[Material provided]
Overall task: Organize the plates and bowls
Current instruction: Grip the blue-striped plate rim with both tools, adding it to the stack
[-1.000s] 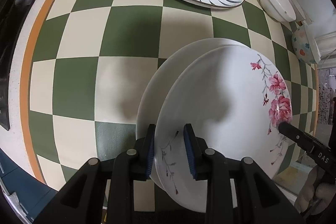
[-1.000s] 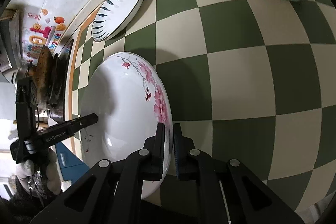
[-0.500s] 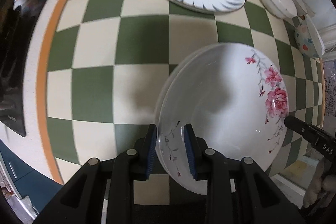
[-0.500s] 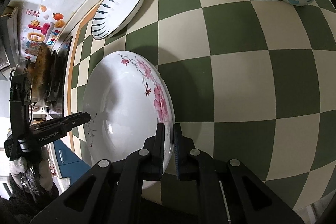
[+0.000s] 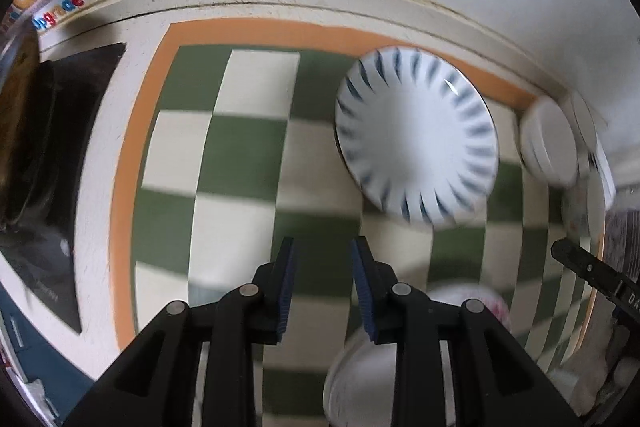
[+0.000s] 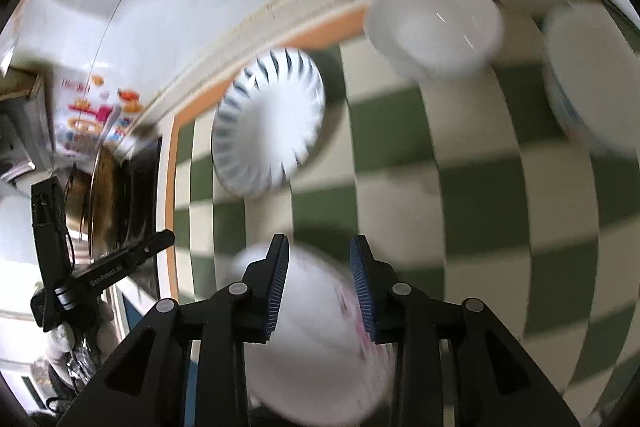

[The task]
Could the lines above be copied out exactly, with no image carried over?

[Task result]
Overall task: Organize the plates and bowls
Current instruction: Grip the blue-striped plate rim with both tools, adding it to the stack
[-1.000s] 
[-1.000s] 
[-0.500s] 
[-0.500s] 
[+0.000s] 
[+0.000s] 

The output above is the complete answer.